Stereotactic radiation therapy for progressive residual pilocytic astrocytomas.

机构信息

Division of Neurosurgery, David Geffen School of Medicine, University of California at Los Angeles (UCLA), 10945 Le Conte Avenue, Room 2120, Los Angeles, CA, 90095, USA.

出版信息

J Neurooncol. 2012 Aug;109(1):129-35. doi: 10.1007/s11060-012-0877-5. Epub 2012 May 27.
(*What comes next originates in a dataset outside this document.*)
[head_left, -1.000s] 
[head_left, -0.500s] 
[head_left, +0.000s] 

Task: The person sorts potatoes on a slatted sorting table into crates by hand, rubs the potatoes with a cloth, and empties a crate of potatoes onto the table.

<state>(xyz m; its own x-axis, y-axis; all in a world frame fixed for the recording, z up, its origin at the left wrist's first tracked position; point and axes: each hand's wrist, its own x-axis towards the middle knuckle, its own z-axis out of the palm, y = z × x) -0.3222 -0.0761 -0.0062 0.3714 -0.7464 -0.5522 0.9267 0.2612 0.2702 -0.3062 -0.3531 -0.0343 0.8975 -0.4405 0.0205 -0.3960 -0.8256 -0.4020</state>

DOI:10.1007/s11060-012-0877-5
PMID:22644536
Abstract

This report shows the results of stereotactic radiation therapy for progressive residual pilocytic astrocytomas. Medical records of patients who had undergone stereotactic radiation therapy for a progressive residual pilocytic astrocytoma were reviewed. Between 1995 and 2010, 12 patients with progression of a residual pilocytic astrocytoma underwent stereotactic radiation therapy at UCLA. Presentation was headache (4), visual defects (3), hormonal disturbances (2), gelastic seizures (2) and ataxia (1). MRI showed a cystic (9), mixed solid/cystic (2) or solid tumor (1); located in the hypothalamus (5), midbrain (3), thalamus (2), optic chiasm (1) or deep cerebellum (1). Median age was 21 years (range 5-41). Nine tumors received stereotactic radiotherapy (SRT). Three tumors received stereotactic radiosurgery (SRS), two of them to their choline positive regions. SRT median total dose was 50.4 Gy (40-50.4 Gy) in a median of 28 fractions (20-28), using a median fraction dose of 1.8 Gy (1.8-2 Gy) to a median target volume of 6.5 cm(3). (2.4-33.57 cm(3)) SRS median dose was 18.75 Gy (16.66-20 Gy) to a median target volume of 1.69 cm(3) (0.74-2.22 cm(3)). Median follow-up time was 37.5 months. Actuarial long-term progression-free and disease-specific survival probabilities were 73.3 and 91.7 %, respectively. No radiation-induced complications were observed. Stereotactic radiation therapy is a safe and effective modality to control progressive residual pilocytic astrocytomas. Better outcomes are obtained with SRT to entire tumor volumes than with SRS targeting choline positive tumor regions.

摘要

这份报告展示了立体定向放射治疗进展性残留毛细胞星形细胞瘤的结果。我们回顾了在 UCLA 接受立体定向放射治疗进展性残留毛细胞星形细胞瘤的患者的病历。1995 年至 2010 年期间,有 12 名残留毛细胞星形细胞瘤进展的患者在 UCLA 接受了立体定向放射治疗。表现为头痛(4 例)、视力障碍(3 例)、激素紊乱(2 例)、发笑性癫痫发作(2 例)和共济失调(1 例)。MRI 显示囊性(9 例)、混合性实性/囊性(2 例)或实性肿瘤(1 例);位于下丘脑(5 例)、中脑(3 例)、丘脑(2 例)、视交叉(1 例)或小脑深部(1 例)。中位年龄为 21 岁(范围 5-41 岁)。9 例肿瘤接受了立体定向放射治疗(SRT)。3 例肿瘤接受了立体定向放射外科治疗(SRS),其中 2 例针对胆碱阳性区域。SRT 中位总剂量为 50.4 Gy(40-50.4 Gy),中位分割剂量为 28 次(20-28 次),中位分割剂量为 1.8 Gy(1.8-2 Gy),中位靶体积为 6.5 cm(3)。(2.4-33.57 cm(3))SRS 中位剂量为 18.75 Gy(16.66-20 Gy),中位靶体积为 1.69 cm(3)(0.74-2.22 cm(3))。中位随访时间为 37.5 个月。长期无进展生存率和疾病特异性生存率的累积概率分别为 73.3%和 91.7%。未观察到放射性并发症。立体定向放射治疗是控制进展性残留毛细胞星形细胞瘤的一种安全有效的方法。与 SRS 靶向胆碱阳性肿瘤区域相比,SRT 对整个肿瘤体积的治疗效果更好。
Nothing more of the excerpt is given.